La chambre du conseil de Bruxelles a ordonné mercredi la communication du dossier d'Ephrem Nkesabera, 55 ans, au procureur général de Bruxelles en vue de son renvoi vers la cour d'assises, du chef de génocide, de crimes de guerre et de viols, commis au Rwanda en 1994, considérés pour la première fois dans l'histoire de Belgique comme des crimes de droit international.
La comparution de l'ancien président de la Banque commerciale du Rwanda devant les assises de Bruxelles-Capitale est maintenant quasi certaine.
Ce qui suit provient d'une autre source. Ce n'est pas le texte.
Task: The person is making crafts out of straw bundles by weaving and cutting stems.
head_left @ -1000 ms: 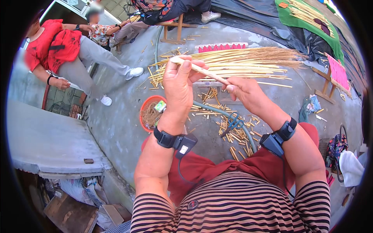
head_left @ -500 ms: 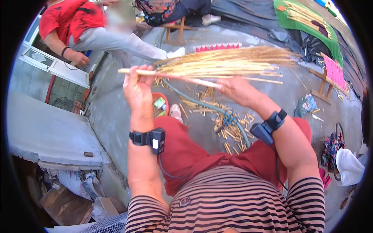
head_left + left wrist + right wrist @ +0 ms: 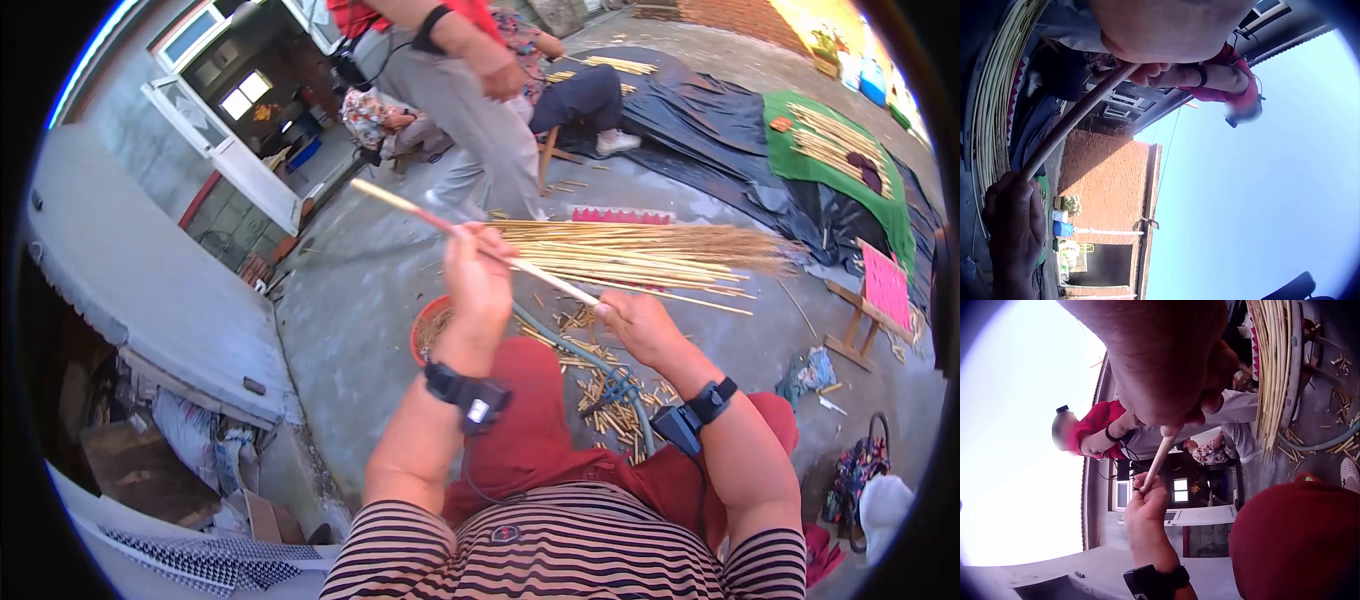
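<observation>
A long, slender pale stalk (image 3: 560, 285) with a reddish stretch runs slantwise between both hands, held up over the lap. My left hand (image 3: 480, 290) grips it partway along, and its far end juts out past the fingers to the upper left. At the near end my right hand (image 3: 645, 328) pinches the stalk between thumb and fingers. In the left wrist view the right hand (image 3: 1016, 225) is closed round the stalk's lower end. Under the right hand in its wrist view, the left hand (image 3: 1147, 512) holds the stalk (image 3: 1159, 459) from the other side.
A bundle of long stalks (image 3: 640, 245) with brushy ends lies ahead on the floor. Cut stalk pieces (image 3: 612, 425), a hose (image 3: 545, 325) and an orange basin (image 3: 420, 335) are nearer. A person in red and grey (image 3: 490, 130) stands ahead; a pink-topped stand (image 3: 885, 285) is at right.
The left hand went out leftward along the stalk, then came back nearer the right hand, and more stalk now juts past it. The person in red has moved rightward across the view.
</observation>
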`<state>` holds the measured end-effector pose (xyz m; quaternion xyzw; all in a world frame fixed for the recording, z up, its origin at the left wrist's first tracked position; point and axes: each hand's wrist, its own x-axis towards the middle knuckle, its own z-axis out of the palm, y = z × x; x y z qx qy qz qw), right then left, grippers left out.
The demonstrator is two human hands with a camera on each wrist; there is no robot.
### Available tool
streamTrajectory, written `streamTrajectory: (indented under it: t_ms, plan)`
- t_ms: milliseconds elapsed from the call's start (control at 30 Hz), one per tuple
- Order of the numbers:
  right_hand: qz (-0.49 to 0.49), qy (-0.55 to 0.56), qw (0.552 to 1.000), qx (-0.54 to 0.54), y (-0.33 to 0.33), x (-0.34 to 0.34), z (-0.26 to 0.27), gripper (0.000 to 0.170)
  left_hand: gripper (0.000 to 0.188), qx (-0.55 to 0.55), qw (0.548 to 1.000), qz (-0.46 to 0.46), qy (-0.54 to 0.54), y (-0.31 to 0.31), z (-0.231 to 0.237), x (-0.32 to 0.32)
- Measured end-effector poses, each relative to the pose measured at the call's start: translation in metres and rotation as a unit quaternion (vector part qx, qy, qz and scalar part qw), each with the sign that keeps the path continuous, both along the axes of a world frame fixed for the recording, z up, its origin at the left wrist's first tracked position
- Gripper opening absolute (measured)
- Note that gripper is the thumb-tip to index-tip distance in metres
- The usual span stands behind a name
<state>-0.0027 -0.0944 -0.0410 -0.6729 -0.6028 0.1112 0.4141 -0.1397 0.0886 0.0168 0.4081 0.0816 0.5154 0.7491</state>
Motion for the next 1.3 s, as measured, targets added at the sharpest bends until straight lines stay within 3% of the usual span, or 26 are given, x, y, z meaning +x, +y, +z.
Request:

Ne reste que l'étape de la chambre des mises en accusation mais qui sera de pure forme puisque l'inculpé ne nie que les viols, avoue de nombreux crimes de guerre et conteste la qualification juridique de "génocide" que la chambre du conseil a pourtant bien circonscrite mercredi.
Génocide
Ce dossier est aussi une "première", au sens où, pour la première fois en Belgique, un suspect est inculpé de crimes de génocide. Lors des trois premiers procès d'assises, tenus en Belgique pour des faits commis au Rwanda, seuls les crimes de guerre avaient été retenus.
Sans remettre en cause l'existence incontestable d'un génocide au Rwanda, en 1994, l'avocat d'Ephrem Nkesabera, Me Gilles Vanderbeck, avait estimé, lors des débats devant la chambre du conseil, que le chef d'inculpation de génocide ne pouvait être retenu, étant donné que ce crime n'est entré dans le code pénal qu'en 1999 et que la loi pénale ne peut avoir d'effet rétroactif.
Cependant, comme l'avait plaidé Me Michèle Hirsch, conseil de plusieurs parties civiles, la convention internationale pour la prévention et la répression des génocides a été signée par la Belgique, en 1948, et ratifiée par le Parlement belge, en 1951. Selon la chambre du conseil, le crime de génocide a donc toujours été réprimé en Belgique et la loi de 1999 n'a fait que consacrer cette situation. "C'est une grande première", souligne Me Hirsch, relevant que c'est une reconnaissance du génocide par la justice.
Aveux
Pour le reste, Nkesabera avoue avoir armé et financé des milices pour procéder à l'extermination de centaines de milliers de Tutsis et de Hutus modérés, pendant le génocide au Rwanda, en 1994. Il reconnaît également avoir pris la parole, en 1993, devant des milliers de combattants des fameux Interahamwes pour les appeler à massacrer massivement les membres de l'ethnie tutsie et avoir financé la radio Mille Collines qui a encouragé le génocide pendant que celui-ci s'accomplissait.
Ephrem Nkesabera conteste formellement, par contre, avoir violé des femmes pendant que les membres de leurs familles étaient assassinés. Selon lui, il s'agissait de partenaires consentantes. Du côté des parties civiles, Mes Michèle Hirsch et Benoît Lemal avaient cependant souligné que les victimes présumées avaient été contraintes par les événements de céder, sachant qu'elles seraient massacrées à leur tour si elles se refusaient au banquier tout-puissant.
Les plaideurs avaient précisé également que, pour manifester des signes évidents de contraintes, des assassins déposaient des fusils contre les murs des chambres des plaignantes. La chambre du conseil a suivi les arguments de Mes Lemal et Hirsch.
Champagne
"Dans le contexte actuel où l'on parle de viols comme arme de guerre, comme au Congo, le fait qu'il soit renvoyé devant les assises pour ces viols est très important. Les femmes rwandaises ont mis très longtemps avant de pouvoir parler de ces viols", souligne Me Hirsch.
Le procureur fédéral avait relevé un élément du dossier parmi tant d'autres: l'inculpé a été filmé alors qu'il buvait du champagne devant une barrière, derrière laquelle des enfants, des femmes et des hommes étaient, au même moment, abattus ou découpés jusqu'à ce que mort s'ensuive. Le procès devrait se dérouler avant la fin de l'année.